### Exercise directions
For the listing below, give the number of lines that include "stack" and add nothing to it.

### Dataset content
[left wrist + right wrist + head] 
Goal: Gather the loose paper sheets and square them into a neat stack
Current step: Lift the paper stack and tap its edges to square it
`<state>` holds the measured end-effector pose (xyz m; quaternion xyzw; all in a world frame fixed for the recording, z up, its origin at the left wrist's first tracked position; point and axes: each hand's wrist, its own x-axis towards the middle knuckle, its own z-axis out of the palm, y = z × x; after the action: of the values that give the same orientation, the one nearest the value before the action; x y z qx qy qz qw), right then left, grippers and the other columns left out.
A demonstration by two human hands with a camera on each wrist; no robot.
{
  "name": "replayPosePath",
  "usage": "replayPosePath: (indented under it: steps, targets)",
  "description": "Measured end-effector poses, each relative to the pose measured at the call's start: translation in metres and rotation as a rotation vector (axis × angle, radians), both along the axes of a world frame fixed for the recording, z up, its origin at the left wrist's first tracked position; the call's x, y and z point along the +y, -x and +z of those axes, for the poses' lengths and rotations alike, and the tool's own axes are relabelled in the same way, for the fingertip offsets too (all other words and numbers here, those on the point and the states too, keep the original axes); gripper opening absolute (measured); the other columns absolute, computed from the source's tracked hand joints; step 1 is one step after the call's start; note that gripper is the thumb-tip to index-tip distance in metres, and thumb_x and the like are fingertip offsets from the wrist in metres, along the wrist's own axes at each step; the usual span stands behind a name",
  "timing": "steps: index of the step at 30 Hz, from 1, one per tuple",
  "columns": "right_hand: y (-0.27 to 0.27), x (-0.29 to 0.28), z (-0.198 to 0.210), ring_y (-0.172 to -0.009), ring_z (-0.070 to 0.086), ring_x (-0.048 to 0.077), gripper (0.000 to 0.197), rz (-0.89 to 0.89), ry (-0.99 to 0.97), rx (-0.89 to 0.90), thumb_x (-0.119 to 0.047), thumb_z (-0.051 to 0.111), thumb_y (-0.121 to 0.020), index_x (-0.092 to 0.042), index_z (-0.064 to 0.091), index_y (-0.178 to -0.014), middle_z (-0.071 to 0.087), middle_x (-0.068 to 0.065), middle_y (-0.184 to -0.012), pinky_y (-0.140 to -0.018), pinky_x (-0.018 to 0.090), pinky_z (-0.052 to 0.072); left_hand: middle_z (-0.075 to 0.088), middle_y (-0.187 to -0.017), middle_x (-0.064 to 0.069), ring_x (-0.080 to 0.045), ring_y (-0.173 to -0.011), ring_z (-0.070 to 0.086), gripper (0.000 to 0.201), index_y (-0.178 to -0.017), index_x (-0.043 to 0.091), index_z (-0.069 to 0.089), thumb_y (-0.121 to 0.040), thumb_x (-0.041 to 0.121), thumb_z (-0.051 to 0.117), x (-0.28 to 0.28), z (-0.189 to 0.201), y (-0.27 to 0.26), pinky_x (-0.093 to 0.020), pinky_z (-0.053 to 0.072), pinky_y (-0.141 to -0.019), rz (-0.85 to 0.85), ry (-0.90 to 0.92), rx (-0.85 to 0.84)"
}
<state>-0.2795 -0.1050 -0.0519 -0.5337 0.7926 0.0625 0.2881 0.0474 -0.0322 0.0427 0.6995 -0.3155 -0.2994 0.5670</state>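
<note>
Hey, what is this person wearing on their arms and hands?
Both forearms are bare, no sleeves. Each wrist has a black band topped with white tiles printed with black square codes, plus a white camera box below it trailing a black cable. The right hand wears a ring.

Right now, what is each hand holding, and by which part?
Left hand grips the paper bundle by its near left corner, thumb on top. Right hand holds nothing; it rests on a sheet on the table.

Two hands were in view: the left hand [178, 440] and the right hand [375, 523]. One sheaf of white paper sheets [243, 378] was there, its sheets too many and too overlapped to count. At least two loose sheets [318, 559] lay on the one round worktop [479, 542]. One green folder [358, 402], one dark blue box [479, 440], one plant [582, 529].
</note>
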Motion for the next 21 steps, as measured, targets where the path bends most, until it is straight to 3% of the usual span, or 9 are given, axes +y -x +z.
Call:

### Exercise response
2